> [TASK ITEM]:
What the answer must contain is every line of the records, exactly, with no pictures.

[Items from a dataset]

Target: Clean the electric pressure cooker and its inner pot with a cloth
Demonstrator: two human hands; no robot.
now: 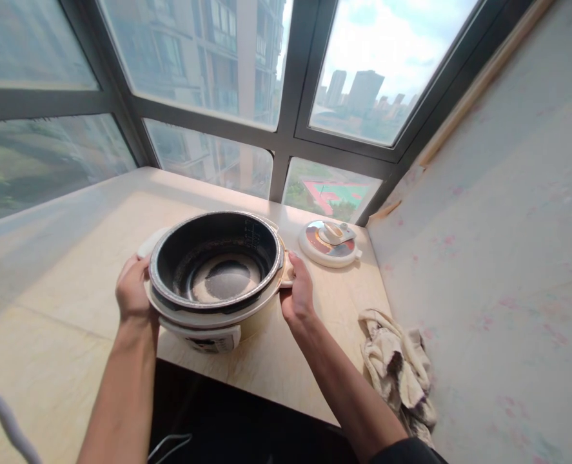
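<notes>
Between my two hands is a white electric pressure cooker (259, 321) with its lid off and a control panel on the side facing me. Inside sits a dark inner pot (174, 261), its bottom worn pale in a ring. My left hand (133, 290) grips the cooker's left side, its fingers partly hidden behind the body. On the opposite side, my right hand (299, 291) is closed around the side handle, thumb on top. The round lid (330, 243), with a knob on top, lies on the ledge beyond my right hand.
A crumpled, stained cloth (396, 367) lies at the ledge's right edge by the flowered wall (503, 258). Framed windows (286, 122) rise behind the pale ledge (63, 258). A grey cable (8, 422) curves in at the lower left.
</notes>
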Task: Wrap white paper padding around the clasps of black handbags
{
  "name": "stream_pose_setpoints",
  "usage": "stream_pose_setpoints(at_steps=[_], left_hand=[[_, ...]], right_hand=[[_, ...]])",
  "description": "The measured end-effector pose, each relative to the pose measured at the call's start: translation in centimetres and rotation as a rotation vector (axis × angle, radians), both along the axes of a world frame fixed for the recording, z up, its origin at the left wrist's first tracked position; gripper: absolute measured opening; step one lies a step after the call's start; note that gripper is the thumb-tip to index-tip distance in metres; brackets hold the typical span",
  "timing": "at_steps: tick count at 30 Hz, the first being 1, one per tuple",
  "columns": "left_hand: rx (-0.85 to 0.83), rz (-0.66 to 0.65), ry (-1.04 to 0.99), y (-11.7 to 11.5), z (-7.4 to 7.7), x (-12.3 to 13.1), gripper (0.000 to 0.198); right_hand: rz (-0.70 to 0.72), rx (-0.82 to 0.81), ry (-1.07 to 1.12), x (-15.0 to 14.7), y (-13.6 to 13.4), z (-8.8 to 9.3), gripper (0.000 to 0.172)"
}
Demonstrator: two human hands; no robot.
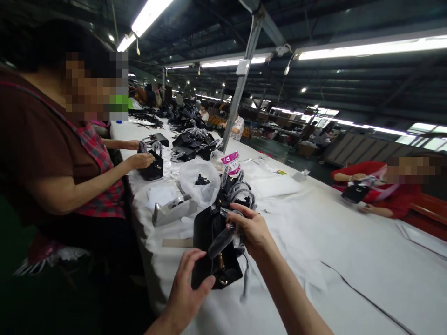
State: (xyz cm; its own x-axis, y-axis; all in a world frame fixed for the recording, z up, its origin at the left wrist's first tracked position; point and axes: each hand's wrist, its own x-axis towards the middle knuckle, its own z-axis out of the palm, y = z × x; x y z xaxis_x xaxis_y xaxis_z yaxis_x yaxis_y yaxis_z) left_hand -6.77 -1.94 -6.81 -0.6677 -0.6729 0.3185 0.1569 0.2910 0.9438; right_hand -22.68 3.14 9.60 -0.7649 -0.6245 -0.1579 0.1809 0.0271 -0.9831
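A black handbag point(202, 230) with gold-coloured metal fittings rests on the white-covered table in front of me. Its handle point(222, 242) is wrapped in clear plastic film. My right hand point(254, 230) pinches the wrapped handle near its upper end, thumb and fingers closed. Close to the near left end of the bag is my left hand point(188, 284), its thumb and fingers spread apart and nothing held. Whether those fingertips touch the bag I cannot tell. Just beyond, more black bags with wrapped handles point(240, 193) stand together.
A clear plastic bag point(199, 179) with black pieces and a grey metal holder point(172, 209) lie left of the handbags. Farther back is a heap of black bags point(195, 142). Co-workers handle bags at left point(59, 149) and right point(401, 190). A metal post point(240, 88) rises mid-table.
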Motion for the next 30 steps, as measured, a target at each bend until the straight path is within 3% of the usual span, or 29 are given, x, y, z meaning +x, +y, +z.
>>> stream_pose_setpoints(at_steps=[4,8,12,15,18,23,30], left_hand=[[-0.037,-0.133,-0.017,1.4,1.3,0.4,0.042],[0.048,-0.355,-0.028,2.4,1.0,0.6,0.037],[0.069,-0.493,-0.023,3.0,1.0,-0.1,0.033],[0.111,-0.557,-0.057,3.3,1.1,-1.2,0.033],[0.142,-0.579,-0.101,3.6,1.1,-2.3,0.032],[0.190,-0.687,-0.133,3.9,1.6,-3.4,0.034],[0.270,-0.767,-0.172,4.0,2.5,-3.1,0.041]], right_hand=[[-0.159,-0.070,-0.181,3.4,4.4,1.2,0.053],[-0.295,-0.133,-0.336,6.1,7.7,2.5,0.048],[-0.420,-0.204,-0.384,7.4,10.5,3.2,0.042],[-0.482,-0.290,-0.441,7.5,12.1,2.8,0.039],[-0.525,-0.354,-0.470,7.3,13.1,1.2,0.039],[-0.521,-0.307,-0.495,7.3,14.2,-0.9,0.043],[-0.375,-0.131,-0.375,6.9,16.1,1.1,0.050]])
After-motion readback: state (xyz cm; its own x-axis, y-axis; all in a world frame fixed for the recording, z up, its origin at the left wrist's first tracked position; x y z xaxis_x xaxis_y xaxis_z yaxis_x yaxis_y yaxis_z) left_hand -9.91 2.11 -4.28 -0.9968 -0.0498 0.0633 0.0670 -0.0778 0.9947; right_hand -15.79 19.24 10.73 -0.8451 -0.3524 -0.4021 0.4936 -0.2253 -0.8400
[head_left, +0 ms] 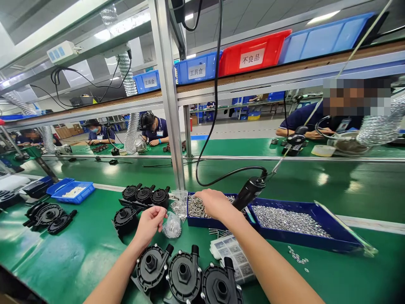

> [YOUR SOLUTION]:
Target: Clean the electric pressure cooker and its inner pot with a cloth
Demonstrator: two human hands; no robot.
now: 
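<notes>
Between my two hands is a white electric pressure cooker (259, 321) with its lid off and a control panel on the side facing me. Inside sits a dark inner pot (174, 261), its bottom worn pale in a ring. My left hand (133, 290) grips the cooker's left side, its fingers partly hidden behind the body. On the opposite side, my right hand (299, 291) is closed around the side handle, thumb on top. The round lid (330, 243), with a knob on top, lies on the ledge beyond my right hand.
A crumpled, stained cloth (396, 367) lies at the ledge's right edge by the flowered wall (503, 258). Framed windows (286, 122) rise behind the pale ledge (63, 258). A grey cable (8, 422) curves in at the lower left.
</notes>
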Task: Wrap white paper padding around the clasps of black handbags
{
  "name": "stream_pose_setpoints",
  "usage": "stream_pose_setpoints(at_steps=[_], left_hand=[[_, ...]], right_hand=[[_, ...]])",
  "description": "The measured end-effector pose, each relative to the pose measured at the call's start: translation in centimetres and rotation as a rotation vector (axis × angle, radians), both along the axes of a world frame fixed for the recording, z up, its origin at the left wrist's first tracked position; gripper: absolute measured opening; step one lies a step after the call's start; note that gripper is the thumb-tip to index-tip distance in metres; brackets hold the typical span",
  "timing": "at_steps: tick count at 30 Hz, the first being 1, one per tuple",
  "columns": "left_hand: rx (-0.85 to 0.83), rz (-0.66 to 0.65), ry (-1.04 to 0.99), y (-11.7 to 11.5), z (-7.4 to 7.7), x (-12.3 to 13.1), gripper (0.000 to 0.198); right_hand: rz (-0.70 to 0.72), rx (-0.82 to 0.81), ry (-1.07 to 1.12), x (-15.0 to 14.7), y (-13.6 to 13.4), z (-8.8 to 9.3), gripper (0.000 to 0.172)"
}
Demonstrator: two human hands; no robot.
State: (xyz cm; its own x-axis, y-axis; all in a world frame fixed for the recording, z up, its origin at the left wrist's first tracked position; point and axes: each hand's wrist, its own x-axis towards the middle knuckle, its own z-axis out of the palm, y = z × x; x y z xaxis_x xaxis_y xaxis_z yaxis_x yaxis_y yaxis_z) left_hand -6.77 -1.94 -6.81 -0.6677 -0.6729 0.3185 0.1569 0.2910 0.9438; right_hand -22.68 3.14 9.60 -0.7649 -0.6245 -0.1579 0.1809 0.0271 -0.9831
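A black handbag point(202, 230) with gold-coloured metal fittings rests on the white-covered table in front of me. Its handle point(222, 242) is wrapped in clear plastic film. My right hand point(254, 230) pinches the wrapped handle near its upper end, thumb and fingers closed. Close to the near left end of the bag is my left hand point(188, 284), its thumb and fingers spread apart and nothing held. Whether those fingertips touch the bag I cannot tell. Just beyond, more black bags with wrapped handles point(240, 193) stand together.
A clear plastic bag point(199, 179) with black pieces and a grey metal holder point(172, 209) lie left of the handbags. Farther back is a heap of black bags point(195, 142). Co-workers handle bags at left point(59, 149) and right point(401, 190). A metal post point(240, 88) rises mid-table.
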Motion for the next 30 steps, as measured, a target at each bend until the straight path is within 3% of the usual span, or 29 are given, x, y, z meaning +x, +y, +z.
>>> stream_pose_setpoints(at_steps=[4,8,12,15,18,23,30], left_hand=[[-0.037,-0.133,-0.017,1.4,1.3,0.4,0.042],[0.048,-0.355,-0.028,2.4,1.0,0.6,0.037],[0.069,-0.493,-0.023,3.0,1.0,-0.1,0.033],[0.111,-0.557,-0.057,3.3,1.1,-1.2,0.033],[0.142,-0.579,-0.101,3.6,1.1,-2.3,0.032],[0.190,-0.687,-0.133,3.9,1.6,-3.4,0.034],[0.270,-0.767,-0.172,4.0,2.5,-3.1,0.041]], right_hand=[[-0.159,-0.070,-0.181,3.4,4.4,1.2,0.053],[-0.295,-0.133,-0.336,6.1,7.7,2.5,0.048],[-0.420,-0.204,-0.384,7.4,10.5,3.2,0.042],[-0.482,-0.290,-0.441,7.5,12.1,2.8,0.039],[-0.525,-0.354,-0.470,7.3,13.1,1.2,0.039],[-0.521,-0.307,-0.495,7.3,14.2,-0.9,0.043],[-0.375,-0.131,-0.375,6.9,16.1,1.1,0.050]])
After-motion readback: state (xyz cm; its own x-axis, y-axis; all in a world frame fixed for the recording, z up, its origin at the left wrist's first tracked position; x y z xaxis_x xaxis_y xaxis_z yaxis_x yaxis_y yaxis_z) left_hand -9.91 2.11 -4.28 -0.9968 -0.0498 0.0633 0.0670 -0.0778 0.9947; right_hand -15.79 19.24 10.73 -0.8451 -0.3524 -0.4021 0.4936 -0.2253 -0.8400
[head_left, +0 ms] 

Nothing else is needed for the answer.